▶ **Exercise instructions**
Output everything in the listing exactly.

▶ **Provided data**
┄┄┄┄┄┄┄┄┄┄

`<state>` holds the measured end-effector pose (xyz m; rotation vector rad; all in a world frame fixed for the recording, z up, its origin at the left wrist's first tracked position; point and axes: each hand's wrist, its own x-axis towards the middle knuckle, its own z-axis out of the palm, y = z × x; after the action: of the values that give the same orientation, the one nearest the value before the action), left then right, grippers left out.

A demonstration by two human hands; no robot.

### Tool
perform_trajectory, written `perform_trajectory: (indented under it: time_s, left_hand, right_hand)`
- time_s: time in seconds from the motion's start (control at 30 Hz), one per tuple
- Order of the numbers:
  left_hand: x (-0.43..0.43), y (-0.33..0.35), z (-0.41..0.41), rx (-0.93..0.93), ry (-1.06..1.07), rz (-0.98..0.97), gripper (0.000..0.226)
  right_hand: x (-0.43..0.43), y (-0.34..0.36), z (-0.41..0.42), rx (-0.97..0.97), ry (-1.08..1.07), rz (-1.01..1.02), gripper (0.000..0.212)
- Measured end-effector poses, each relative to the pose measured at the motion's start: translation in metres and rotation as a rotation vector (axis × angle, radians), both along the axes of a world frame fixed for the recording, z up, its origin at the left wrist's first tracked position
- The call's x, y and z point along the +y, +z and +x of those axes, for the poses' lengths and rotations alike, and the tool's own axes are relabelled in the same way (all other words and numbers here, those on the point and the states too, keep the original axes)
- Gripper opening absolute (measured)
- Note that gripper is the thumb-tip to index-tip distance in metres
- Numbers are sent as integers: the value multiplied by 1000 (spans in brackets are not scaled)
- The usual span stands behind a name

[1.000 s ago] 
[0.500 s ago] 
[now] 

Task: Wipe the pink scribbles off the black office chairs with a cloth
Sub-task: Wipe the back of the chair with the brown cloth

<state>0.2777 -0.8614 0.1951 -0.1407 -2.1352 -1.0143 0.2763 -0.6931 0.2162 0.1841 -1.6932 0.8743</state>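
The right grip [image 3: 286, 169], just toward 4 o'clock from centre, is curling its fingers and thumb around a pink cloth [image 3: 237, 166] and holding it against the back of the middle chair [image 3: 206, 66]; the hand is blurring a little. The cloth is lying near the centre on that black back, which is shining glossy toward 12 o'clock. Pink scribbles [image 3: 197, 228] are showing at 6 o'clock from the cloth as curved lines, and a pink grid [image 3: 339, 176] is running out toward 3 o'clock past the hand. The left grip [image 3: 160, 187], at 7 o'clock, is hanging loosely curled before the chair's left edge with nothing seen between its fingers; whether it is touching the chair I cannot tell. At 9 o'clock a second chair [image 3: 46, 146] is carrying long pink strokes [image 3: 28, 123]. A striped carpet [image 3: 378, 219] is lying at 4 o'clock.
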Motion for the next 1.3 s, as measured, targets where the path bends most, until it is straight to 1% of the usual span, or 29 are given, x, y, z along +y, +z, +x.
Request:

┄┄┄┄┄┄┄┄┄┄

▶ **Solution to this problem**
`<state>` holds the measured end-effector pose (xyz m; rotation vector rad; all in a world frame fixed for the recording, z up, its origin at the left wrist's first tracked position; point and axes: each hand's wrist, its own x-axis towards the middle knuckle, its own z-axis out of the palm, y = z × x; after the action: of the values that give the same orientation, the one nearest the value before the action), left then right, grippers left out.

A demonstration by two human hands; no robot.

### Tool
perform_trajectory, written `perform_trajectory: (indented under it: time_s, left_hand, right_hand)`
- time_s: time in seconds from the motion's start (control at 30 Hz), one per tuple
- Order of the numbers:
  left_hand: x (-0.43..0.43), y (-0.33..0.35), z (-0.41..0.41), rx (-0.93..0.93), ry (-1.06..1.07), rz (-0.98..0.97), gripper (0.000..0.226)
  right_hand: x (-0.43..0.43), y (-0.34..0.36), z (-0.41..0.42), rx (-0.97..0.97), ry (-1.08..1.07), rz (-1.01..1.02), gripper (0.000..0.212)
- Measured end-effector poses, each relative to the pose measured at the motion's start: translation in metres and rotation as a rotation vector (axis × angle, radians), both along the axes of a world frame fixed for the recording, z up, its origin at the left wrist's first tracked position
- The call's x, y and z point along the +y, +z and +x of those axes, for the poses' lengths and rotations alike, and the tool's own axes are relabelled in the same way (all other words and numbers here, those on the point and the states too, keep the original axes)
- Gripper opening absolute (measured)
- Note that gripper is the thumb-tip to index-tip distance in metres
- Numbers are sent as integers: the value multiplied by 1000 (spans in brackets are not scaled)
- The usual span stands behind a name

[1.000 s ago] 
[0.500 s ago] 
[now] 

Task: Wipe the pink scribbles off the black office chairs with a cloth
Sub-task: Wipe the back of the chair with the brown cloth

<state>0.2777 -0.8614 0.1951 -0.1407 -2.1352 -1.0143 0.2763 -0.6931 0.2162 0.1841 -1.6932 0.8743</state>
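The right grip [image 3: 286, 169], just toward 4 o'clock from centre, is curling its fingers and thumb around a pink cloth [image 3: 237, 166] and holding it against the back of the middle chair [image 3: 206, 66]; the hand is blurring a little. The cloth is lying near the centre on that black back, which is shining glossy toward 12 o'clock. Pink scribbles [image 3: 197, 228] are showing at 6 o'clock from the cloth as curved lines, and a pink grid [image 3: 339, 176] is running out toward 3 o'clock past the hand. The left grip [image 3: 160, 187], at 7 o'clock, is hanging loosely curled before the chair's left edge with nothing seen between its fingers; whether it is touching the chair I cannot tell. At 9 o'clock a second chair [image 3: 46, 146] is carrying long pink strokes [image 3: 28, 123]. A striped carpet [image 3: 378, 219] is lying at 4 o'clock.
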Motion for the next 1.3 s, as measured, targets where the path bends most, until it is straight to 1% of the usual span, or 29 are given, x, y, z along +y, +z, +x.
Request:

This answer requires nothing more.